Geçtiğimiz Perşembe (10.10.24) Erzurum Devlet Tiyatrosu ekibince sahnelenen Dokuz Beş Müzikali’nin prömiyerindeydim. Patricia Resnick’e ait -1980 senesinde 9’dan 5’e adıyla yayınlanan filmin sahneye uyarlanmasından müteşekkil- iki perdelik bu piyes, 1970’ler Amerika’sındaki çalışma hayatının zamanın baskısı altındaki kasvetli ve kaotik havasını son derece detaylı bir şekilde tasvir eder. Vaka her ne kadar Amerika’da geçse de konu, evrensel anlamda modern toplumun trajik yazgısını sunar.
Sanayi Devrimi ve kentleşme, insanları kapitalist sermayenin hızla dönen çarklarının küçük birer dişlisi hâline dönüştürürken; bireyi, tüketen, fakat beraberinde ‘zaman’ denen öğütücü tarafından tüketilen bir varlık konumuna sürükler.
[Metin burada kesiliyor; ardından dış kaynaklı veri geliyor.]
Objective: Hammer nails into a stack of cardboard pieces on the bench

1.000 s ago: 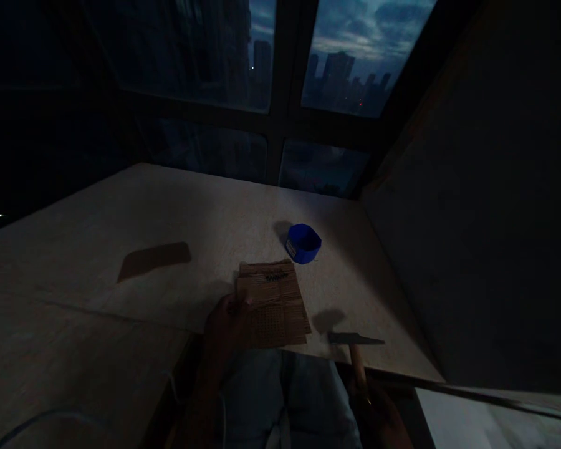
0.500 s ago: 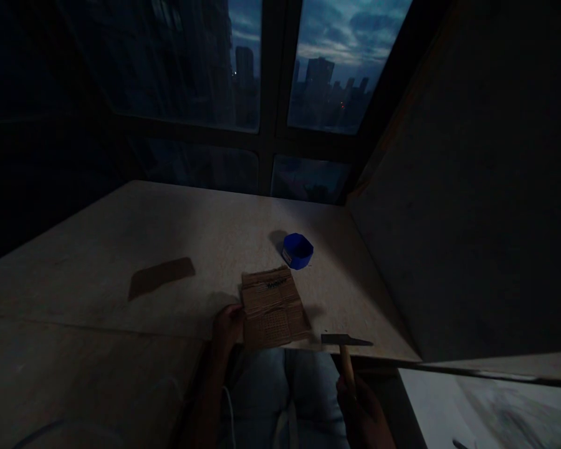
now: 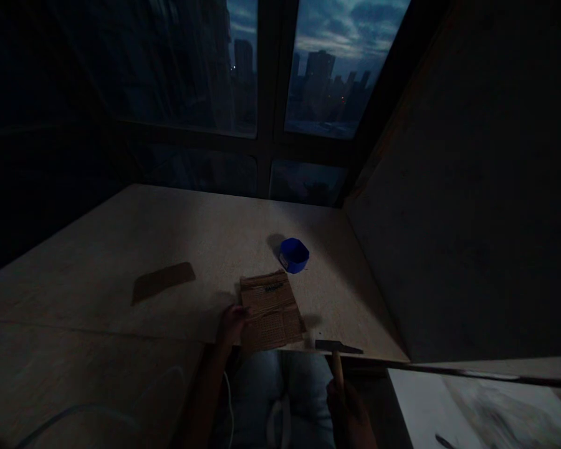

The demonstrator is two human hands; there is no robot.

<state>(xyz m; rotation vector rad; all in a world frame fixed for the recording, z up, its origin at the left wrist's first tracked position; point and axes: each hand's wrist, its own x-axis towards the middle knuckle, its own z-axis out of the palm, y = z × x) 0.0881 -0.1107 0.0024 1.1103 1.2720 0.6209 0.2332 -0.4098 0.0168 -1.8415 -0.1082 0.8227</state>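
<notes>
A small ribbed wooden board (image 3: 271, 310) with a grid pattern and a dark row near its far end lies at the near edge of the pale worktop (image 3: 168, 237). My left hand (image 3: 232, 323) rests on the board's left side, fingers curled against it. My right hand (image 3: 350, 411) grips the wooden handle of a small hammer (image 3: 337, 352), whose metal head hovers just right of the board. A blue cup-like container (image 3: 293, 255) stands behind the board.
A flat brown strip (image 3: 163, 282) lies on the worktop to the left. A dark upright panel (image 3: 472, 218) walls off the right side. Windows onto a dusk skyline stand behind. A thin cable (image 3: 227, 399) hangs near my left forearm. The scene is very dim.
The view has tilted, so everything sits a little lower and smaller. The hammer and my right hand have drifted left and down towards the worktop edge. My left hand stays at the board.
</notes>
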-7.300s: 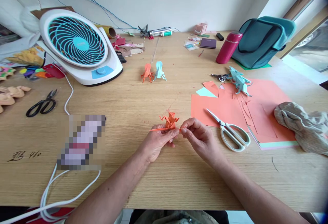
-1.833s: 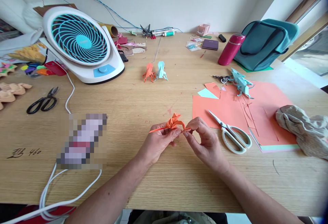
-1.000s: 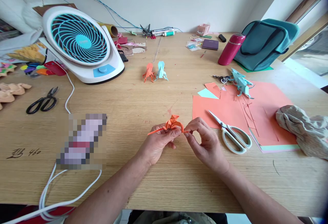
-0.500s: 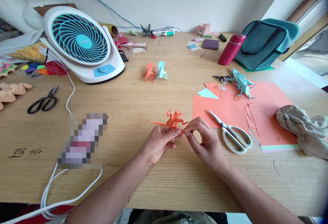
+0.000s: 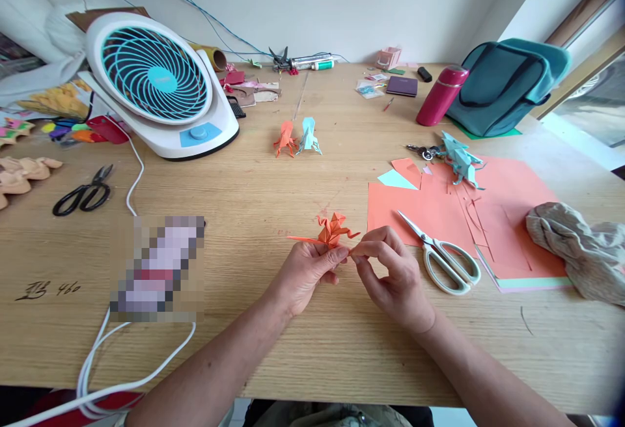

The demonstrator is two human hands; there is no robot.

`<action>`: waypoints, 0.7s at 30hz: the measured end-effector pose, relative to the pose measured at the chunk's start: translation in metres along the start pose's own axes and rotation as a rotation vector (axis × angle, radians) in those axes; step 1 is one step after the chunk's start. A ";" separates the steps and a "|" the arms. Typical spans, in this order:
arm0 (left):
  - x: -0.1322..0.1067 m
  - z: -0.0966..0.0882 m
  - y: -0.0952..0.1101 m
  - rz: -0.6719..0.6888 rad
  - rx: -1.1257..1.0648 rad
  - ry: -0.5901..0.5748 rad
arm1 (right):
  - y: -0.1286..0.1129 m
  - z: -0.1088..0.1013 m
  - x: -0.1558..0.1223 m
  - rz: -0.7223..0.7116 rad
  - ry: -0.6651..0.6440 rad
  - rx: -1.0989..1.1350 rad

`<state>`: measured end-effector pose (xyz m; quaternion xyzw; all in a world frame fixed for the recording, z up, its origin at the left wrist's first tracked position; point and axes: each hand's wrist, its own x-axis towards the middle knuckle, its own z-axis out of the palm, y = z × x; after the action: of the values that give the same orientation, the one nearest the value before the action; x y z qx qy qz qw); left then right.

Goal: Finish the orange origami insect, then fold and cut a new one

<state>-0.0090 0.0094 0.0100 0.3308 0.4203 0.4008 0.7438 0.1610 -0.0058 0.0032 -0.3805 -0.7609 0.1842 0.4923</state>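
Plainly, from the orange paper figure, I see white-handled scissors at three o'clock, crowding the right hand, two small paper figures at eleven and a fan at ten. The figure sits in the left hand, above the wooden table, pinched thumb to fingers; the right pinches its near edge (fingertips hide the details). Its slim strip points to nine o'clock, the long axis running nine to three.
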 end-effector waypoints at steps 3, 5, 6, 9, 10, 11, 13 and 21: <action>-0.001 0.000 0.000 0.017 0.001 0.001 | 0.000 0.001 -0.001 -0.019 -0.007 -0.018; -0.001 0.000 -0.001 0.031 0.007 0.014 | 0.001 0.001 -0.001 -0.021 -0.004 -0.021; -0.001 0.000 -0.001 0.038 0.010 0.018 | 0.001 0.001 -0.001 -0.018 -0.002 -0.017; -0.001 0.000 -0.001 0.067 0.012 0.028 | 0.001 0.002 -0.001 -0.006 0.006 0.009; -0.001 0.000 -0.001 0.077 0.011 0.035 | 0.002 0.002 -0.001 -0.003 0.007 0.016; -0.001 0.000 -0.001 0.088 0.011 0.042 | 0.002 0.002 -0.001 -0.004 0.007 0.019; 0.000 0.000 0.000 0.103 0.017 0.054 | 0.002 0.002 -0.001 -0.012 0.007 0.020; 0.001 0.000 -0.002 0.106 0.012 0.055 | 0.004 0.004 -0.003 -0.050 -0.022 0.026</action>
<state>-0.0079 0.0096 0.0078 0.3460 0.4248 0.4461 0.7077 0.1592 -0.0049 -0.0029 -0.3529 -0.7729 0.1858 0.4934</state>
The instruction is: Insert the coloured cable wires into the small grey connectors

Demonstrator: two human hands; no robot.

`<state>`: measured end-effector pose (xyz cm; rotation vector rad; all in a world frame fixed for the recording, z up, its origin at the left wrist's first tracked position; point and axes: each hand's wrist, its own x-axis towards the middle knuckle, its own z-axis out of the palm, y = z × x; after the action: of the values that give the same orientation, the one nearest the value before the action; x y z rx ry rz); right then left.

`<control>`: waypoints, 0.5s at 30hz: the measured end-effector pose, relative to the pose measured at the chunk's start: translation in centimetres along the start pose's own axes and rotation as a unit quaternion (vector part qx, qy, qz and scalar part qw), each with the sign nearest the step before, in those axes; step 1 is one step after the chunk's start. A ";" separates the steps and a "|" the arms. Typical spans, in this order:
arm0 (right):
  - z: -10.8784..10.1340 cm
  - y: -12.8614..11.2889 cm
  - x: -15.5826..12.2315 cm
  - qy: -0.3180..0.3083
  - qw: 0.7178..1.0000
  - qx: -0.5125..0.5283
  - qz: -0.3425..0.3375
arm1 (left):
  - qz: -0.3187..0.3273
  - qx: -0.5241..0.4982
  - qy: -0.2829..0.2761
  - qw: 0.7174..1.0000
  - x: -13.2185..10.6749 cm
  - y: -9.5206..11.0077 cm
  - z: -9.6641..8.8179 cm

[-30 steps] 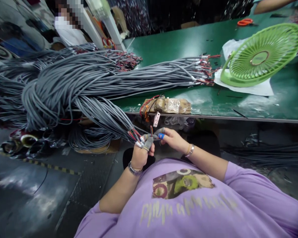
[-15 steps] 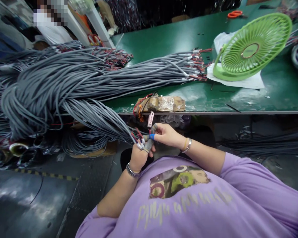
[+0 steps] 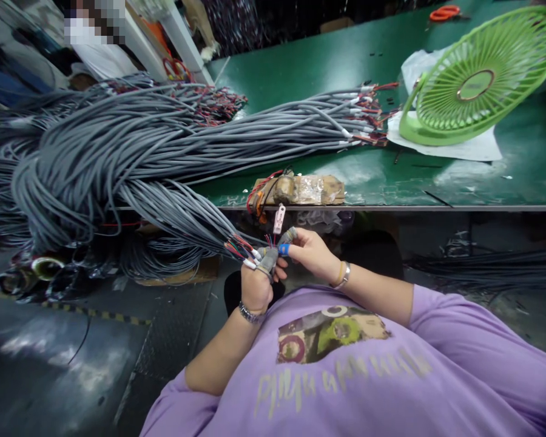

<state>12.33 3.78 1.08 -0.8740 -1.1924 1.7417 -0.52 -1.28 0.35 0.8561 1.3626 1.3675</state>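
Note:
My left hand (image 3: 256,287) is closed around the ends of several grey cables (image 3: 191,212), which run down to it from the table edge. Thin red, green and black wires (image 3: 238,246) stick out of the white-banded cable ends by its thumb. Just right of it, my right hand (image 3: 316,255) is closed in a pinch, its fingertips touching the left fingers; what they hold is too small to make out. A few fine wires (image 3: 270,240) stand up between the hands. Grey wraps cover some fingertips, and a blue band is on the right thumb.
A thick heap of grey cables (image 3: 82,145) covers the left of the green table (image 3: 300,64). At right stands a green fan (image 3: 477,85); orange-handled scissors (image 3: 444,13) lie behind. A taped cardboard piece (image 3: 321,189) sits at the front edge, a white tag (image 3: 279,220) hanging below.
The view has shifted slightly, so the fan appears farther right. Between my fingers the thin wires now stand fanned out. Both hands stay close together, still closed.

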 end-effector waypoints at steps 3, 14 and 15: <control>0.0 0.2 0.1 0.003 1.000 -0.008 -0.007 | 0.014 0.008 0.007 1.000 0.1 -0.2 0.0; -0.8 -0.3 0.9 -0.048 0.998 -0.008 0.042 | 0.023 0.057 -0.014 0.998 0.1 -0.4 0.0; -0.8 -0.3 1.0 -0.050 0.998 -0.002 0.042 | 0.022 0.061 -0.017 0.998 0.1 -0.5 -0.1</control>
<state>12.69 5.03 1.08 -0.8607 -1.2402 1.8701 -0.55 -1.28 -0.13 0.9904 1.4192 1.3081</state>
Buna paralel bir şekilde oyunun henüz başlarında zaman, “Bizle beslenen, bizim de durmadan peşinde koştuğumuz (bir) avcı” olarak nitelendirilir.
Olay örgüsüne bakıldığında bu piyeste; bir gökdelenin 21. katında -iş hayatında kutsal kabul edilen- 09.00-17.00 mesai saatleri arasında, kendi tabiriyle “seksist, egoist, manyak!” bir erkek yöneticinin (Franklin Hart) denetiminde çalışan çoğunluğu kadın bir işçi grubunun rutin iş hayatı hikâye edilir. Herkesin ast-üst ilişkisi bağlamında birbirine boyun eğdiği ve birbirini ezdiği bu ofiste, zamanın gözü olarak görebileceğimiz saat, çalışanlar üzerinde panoptik bir baskı da oluşturur. Nitekim herkesin buyruk aldığı ve hesap verdiği bir üstü bulunmaktadır. Hart’ın, dürtüleriyle son derece laubalileştirdiği bu iş ortamında kadınlar birtakım taciz ve mobing eylemlerine maruz kalırlar.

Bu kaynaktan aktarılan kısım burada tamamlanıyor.